A privilege is something that you can do when and as you're permitted to do it.  A privilege is what you get when a court "gives you the right" to do something.  Rights, by their very nature, cannot be given.  Only privileges can be given.  Herein is the difference between a right and a privilege.  If you can't do it unless somebody says that you can, then it's a privilege.  If nobody has to say that you can do it, then it's a right.

At this point, some idiot always says, "Wull, yeah, but ya don't hafta ask ta kill somebody, and that ain't a right!"  I agree.  That's an ability.  An ability is something that you can do without asking that might not be generally acknowledged as proper.  Herein is the difference between a right and an ability.  We have abilities simply because we're able to do certain things.  That doesn't necessarily make them proper.  Rights can originate only through a long period of custom and usage.  Otherwise, ruthless individuals would have the right to do anything that was within their abilities.

So, what about all of those things about which people rant and rave?  A woman's "right" to Medicare payments for abortions, an employee's "right" to a benefits program, a senior citizen's "right" to social security payments, a handicapped person's "right" to all of the best parking places?  They're not rights.  They're privileges.  Nevertheless, they're generally called rights.8  Clearly the words right (a thing that you can do without asking) and right (a thing that you cannot do unless you get permission) describe opposites.  Since they describe opposites, they're antonyms.  Since they're spelled the same, pronounced the same, but don't mean the same thing, they're also homonyms.  That isn't even the only example.  It's been recently fashionable to say, "That's BADD!"  when you particularly approve of something.  I'm sure that you can think of other examples.  If you send me other examples, then I'll start a list.
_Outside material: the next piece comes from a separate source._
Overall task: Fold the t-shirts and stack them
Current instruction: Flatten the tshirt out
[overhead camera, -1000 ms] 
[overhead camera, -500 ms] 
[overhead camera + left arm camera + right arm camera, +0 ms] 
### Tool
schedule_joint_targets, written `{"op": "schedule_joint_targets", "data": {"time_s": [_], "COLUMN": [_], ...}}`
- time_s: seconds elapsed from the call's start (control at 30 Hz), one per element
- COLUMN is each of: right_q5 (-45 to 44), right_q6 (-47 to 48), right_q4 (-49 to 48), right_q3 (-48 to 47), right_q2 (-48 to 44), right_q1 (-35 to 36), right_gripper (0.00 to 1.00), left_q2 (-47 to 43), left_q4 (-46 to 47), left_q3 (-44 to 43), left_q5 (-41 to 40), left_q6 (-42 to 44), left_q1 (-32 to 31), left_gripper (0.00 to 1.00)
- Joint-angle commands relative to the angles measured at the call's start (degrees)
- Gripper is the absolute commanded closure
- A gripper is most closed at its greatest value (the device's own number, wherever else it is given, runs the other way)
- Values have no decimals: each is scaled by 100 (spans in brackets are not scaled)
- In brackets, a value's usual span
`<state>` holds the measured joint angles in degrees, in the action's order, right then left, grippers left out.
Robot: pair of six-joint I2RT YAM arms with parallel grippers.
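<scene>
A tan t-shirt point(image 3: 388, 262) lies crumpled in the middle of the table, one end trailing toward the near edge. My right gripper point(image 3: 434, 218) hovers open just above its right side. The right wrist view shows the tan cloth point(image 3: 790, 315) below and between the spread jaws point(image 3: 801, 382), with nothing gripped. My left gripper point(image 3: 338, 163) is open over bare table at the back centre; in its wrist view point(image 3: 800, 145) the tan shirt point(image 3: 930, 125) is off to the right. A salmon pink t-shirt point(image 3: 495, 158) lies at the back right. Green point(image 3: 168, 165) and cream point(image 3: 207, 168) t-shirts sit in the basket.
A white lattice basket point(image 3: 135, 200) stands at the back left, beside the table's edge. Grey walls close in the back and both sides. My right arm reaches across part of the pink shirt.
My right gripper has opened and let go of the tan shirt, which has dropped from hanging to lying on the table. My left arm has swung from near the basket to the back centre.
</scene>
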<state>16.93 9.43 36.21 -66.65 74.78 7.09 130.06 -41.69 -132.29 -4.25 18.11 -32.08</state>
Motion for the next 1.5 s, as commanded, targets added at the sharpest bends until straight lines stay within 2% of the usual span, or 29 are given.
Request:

I'm not aware of any previous formal discussion of this peculiar characteristic of our language.  For now, I'll assume that I'm the first one to have documented it.  Therefore, by right of discovery, I'm establishing a new category of words in the English

See my article Rights Galore on page 1 of the May 2010 issue of the Frontiersman.
My favorite example is the right to life.  If a man loses his ability to live then, according to my definition, he doesn't have a right to life any more.  That's why I commented earlier that you might not like my definition.  However, it's a valid belief.  If a man loses his ability to live, then the only way that he can continue to live is if someone else keeps him alive, provides the means, pays the expenses.  To define a right in that way converts one man's right into another man's burden.  That's an unacceptable way to define rights.  If you define rights that way then, before long, you'll have people being forced, against their wills, to pay for things that other people have declared to be rights.  The most productive people in the country will then be the most abject slaves to the sickest, the laziest, or the most selfish people in the country, who will then be the most demanding masters.  As my brother likes to say, "Do a slow 360 with your eyes open."  My definition would end most of the stupid nonsense that's perpetrated today in the name of so-called rights.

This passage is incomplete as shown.